Source material section start

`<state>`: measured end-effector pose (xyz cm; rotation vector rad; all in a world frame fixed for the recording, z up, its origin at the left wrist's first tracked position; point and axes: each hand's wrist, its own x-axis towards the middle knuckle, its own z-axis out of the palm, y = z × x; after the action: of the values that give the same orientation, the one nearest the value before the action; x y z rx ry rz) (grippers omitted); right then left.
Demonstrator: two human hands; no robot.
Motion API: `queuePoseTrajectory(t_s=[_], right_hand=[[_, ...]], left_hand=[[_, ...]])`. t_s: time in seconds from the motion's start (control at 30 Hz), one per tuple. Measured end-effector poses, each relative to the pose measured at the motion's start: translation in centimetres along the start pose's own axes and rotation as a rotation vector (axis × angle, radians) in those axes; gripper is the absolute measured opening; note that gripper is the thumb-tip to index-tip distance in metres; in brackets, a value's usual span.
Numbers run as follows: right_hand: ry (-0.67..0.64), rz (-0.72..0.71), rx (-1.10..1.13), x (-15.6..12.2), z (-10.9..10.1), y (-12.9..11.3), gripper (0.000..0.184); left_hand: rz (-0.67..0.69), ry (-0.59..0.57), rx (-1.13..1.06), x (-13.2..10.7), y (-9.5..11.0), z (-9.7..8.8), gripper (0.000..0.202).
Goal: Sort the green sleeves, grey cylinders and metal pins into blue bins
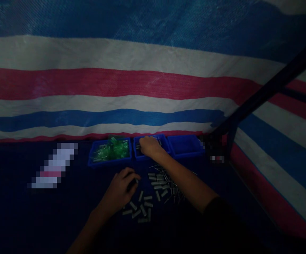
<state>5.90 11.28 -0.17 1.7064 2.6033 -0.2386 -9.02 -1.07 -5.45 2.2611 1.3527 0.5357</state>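
My left hand hovers over the dark table with thumb and fingers curled together; a small pale bit shows at the fingertips, too dim to name. Beneath and beside it lie several short grey cylindrical pieces, scattered loosely. My right hand is at the middle blue tray, its fingers bent down and drawn together over thin metal pieces inside. Whatever those fingers grip is hidden. Under my right forearm, more grey cylindrical pieces lie beside a heap of thin metal rods.
The left blue tray contains crumpled green plastic and pale pieces. A third blue tray stands at right. Behind them hangs a striped tarp. A dark slanted frame bar is at right. A blurred-out white item lies left.
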Motion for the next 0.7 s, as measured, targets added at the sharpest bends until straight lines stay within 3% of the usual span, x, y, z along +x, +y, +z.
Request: queuePoseTrajectory(t_s=[0.17, 0.27, 0.3, 0.4, 0.53, 0.7], right_hand=[[0.020, 0.051, 0.004, -0.6, -1.1, 0.1, 0.022], [0.133, 0.112, 0.026, -3.8, -1.4, -0.5, 0.035], [0.235, 0.121, 0.077, -5.3, -1.2, -0.9, 0.037], [0.316, -0.090, 0.317, -10.0, 0.7, -2.2, 0.023], [0.351, -0.165, 0.533, -13.7, 3.5, -2.9, 0.015], [0.425, -0.186, 0.595, -14.3, 4.6, -2.4, 0.019]], left_hand=[[0.016, 0.137, -0.166, 0.3, 0.4, 0.7, 0.020], [-0.027, 0.232, -0.212, 0.4, 0.8, 0.7, 0.017], [-0.043, 0.260, -0.228, 0.4, 0.9, 0.6, 0.016], [-0.084, 0.305, -0.306, 0.4, 1.2, 0.5, 0.010], [-0.156, 0.261, -0.475, 0.4, 1.5, 0.5, 0.010], [-0.284, 0.164, -0.716, 0.5, 2.3, 0.4, 0.018]])
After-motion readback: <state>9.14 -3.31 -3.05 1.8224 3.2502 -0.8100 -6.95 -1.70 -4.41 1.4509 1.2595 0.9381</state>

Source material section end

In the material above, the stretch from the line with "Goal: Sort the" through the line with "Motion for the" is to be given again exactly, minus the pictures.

Written solution:
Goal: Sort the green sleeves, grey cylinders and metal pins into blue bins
<state>5.90 11.28 -0.17 1.7064 2.6033 -0.2386 -9.02 -1.07 -5.45 2.2611 1.3527 0.5357</state>
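My left hand hovers over the dark table with thumb and fingers curled together; a small pale bit shows at the fingertips, too dim to name. Beneath and beside it lie several short grey cylindrical pieces, scattered loosely. My right hand is at the middle blue tray, its fingers bent down and drawn together over thin metal pieces inside. Whatever those fingers grip is hidden. Under my right forearm, more grey cylindrical pieces lie beside a heap of thin metal rods.
The left blue tray contains crumpled green plastic and pale pieces. A third blue tray stands at right. Behind them hangs a striped tarp. A dark slanted frame bar is at right. A blurred-out white item lies left.
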Motion for the next 0.7 s, as measured, targets added at the sharpest bends until straight lines stay within 3% of the usual span, x, y, z along +x, +y, +z.

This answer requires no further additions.